Fuck me, that stereo Please Please Me that I can’t find went for GBP15,000! Better find it then.
All the vinyl that I used to have that may be worth anything is long since sold. I wouldn’t like to know what some of it would be worth. I have 1,500 CDs, but I’d guess that, boxed sets aside, less than 10% of them would fetch more than a tenner, probably nearer 5%. I have a one in one out policy for CDs, as they were getting out of hand, so I flog them on eBay to subsidise other purchases. Most of them go for £2.99 including postage.
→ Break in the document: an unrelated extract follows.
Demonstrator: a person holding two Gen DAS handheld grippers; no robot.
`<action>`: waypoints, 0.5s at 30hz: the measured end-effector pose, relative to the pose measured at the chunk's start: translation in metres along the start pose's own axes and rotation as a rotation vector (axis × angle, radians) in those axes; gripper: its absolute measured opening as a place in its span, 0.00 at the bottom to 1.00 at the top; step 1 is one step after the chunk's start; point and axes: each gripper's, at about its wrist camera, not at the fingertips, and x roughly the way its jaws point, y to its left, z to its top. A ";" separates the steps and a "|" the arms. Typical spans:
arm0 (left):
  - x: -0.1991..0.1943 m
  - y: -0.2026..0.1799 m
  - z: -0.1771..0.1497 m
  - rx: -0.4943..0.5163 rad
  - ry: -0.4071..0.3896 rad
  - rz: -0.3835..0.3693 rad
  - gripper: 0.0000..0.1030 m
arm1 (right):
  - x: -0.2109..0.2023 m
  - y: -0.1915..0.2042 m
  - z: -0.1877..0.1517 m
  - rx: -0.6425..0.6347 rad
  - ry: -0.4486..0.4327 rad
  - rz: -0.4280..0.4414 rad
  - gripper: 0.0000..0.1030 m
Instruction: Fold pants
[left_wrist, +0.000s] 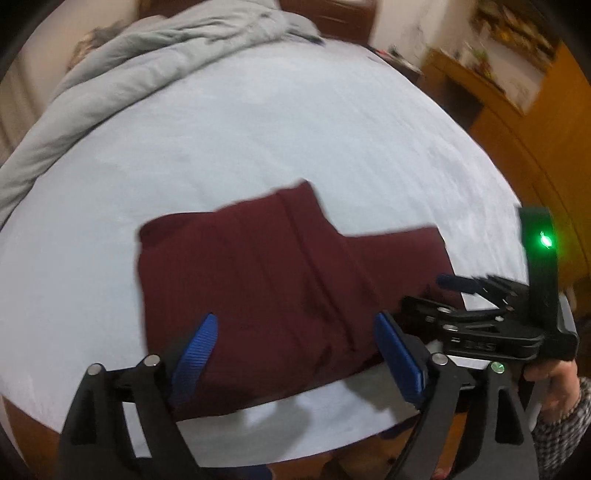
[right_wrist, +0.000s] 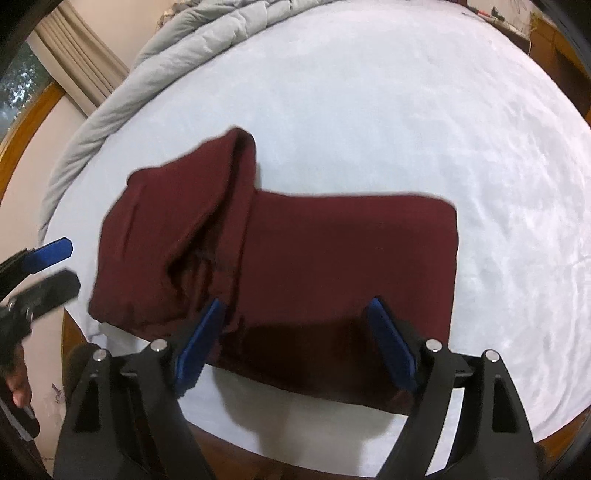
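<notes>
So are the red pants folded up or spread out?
Folded: the maroon pants lie as a compact layered block on the bed sheet, one doubled flap on top.

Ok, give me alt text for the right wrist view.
Dark red pants lie folded on a pale blue bed sheet, with the right gripper open above their near edge. The left gripper shows at the left edge, and a grey quilt is bunched at the far side.

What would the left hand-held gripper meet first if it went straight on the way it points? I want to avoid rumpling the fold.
Most likely the folded maroon pants: the left hand-held gripper points steeply down with open jaws over their near edge, above the bed sheet. Depth is unclear.
</notes>
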 end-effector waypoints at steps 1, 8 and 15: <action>0.000 0.010 0.001 -0.025 0.000 0.024 0.84 | -0.002 0.000 0.003 -0.002 -0.005 0.004 0.80; 0.025 0.047 -0.010 -0.121 0.061 0.119 0.84 | -0.007 0.022 0.023 -0.029 -0.004 0.041 0.83; 0.059 0.053 -0.027 -0.145 0.134 0.092 0.85 | 0.020 0.033 0.034 -0.013 0.086 0.108 0.84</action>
As a hoarder I do, however, have loads of other collections around the house that are worth a bit, to the point that I really need ro price it all up for insurance purposes and so the missus doesn’t get ripped off should I pop me clogs – Batman comics and memorabilia, James Bond stuff, footy programmes, etc. It does get a bit worrying though when my 5 year old and 9 year old start divvying it all up between them. Do they know something I don’t?
I think David Hepworth wrote an article in The Word about having his collection valued, and being somewhat dismayed at (a) the value (or lack of) and (b) it being described as an assembly (I think) rather than a collection i.e. it didn’t have a focus or a theme.
He recently addressed the issue of who you leave it to http://whatsheonaboutnow.blogspot.co.uk/2015/04/leaving-record-collection-in-your-will.html. The story in the comments about the Green Bay Packers collection will stick with me too.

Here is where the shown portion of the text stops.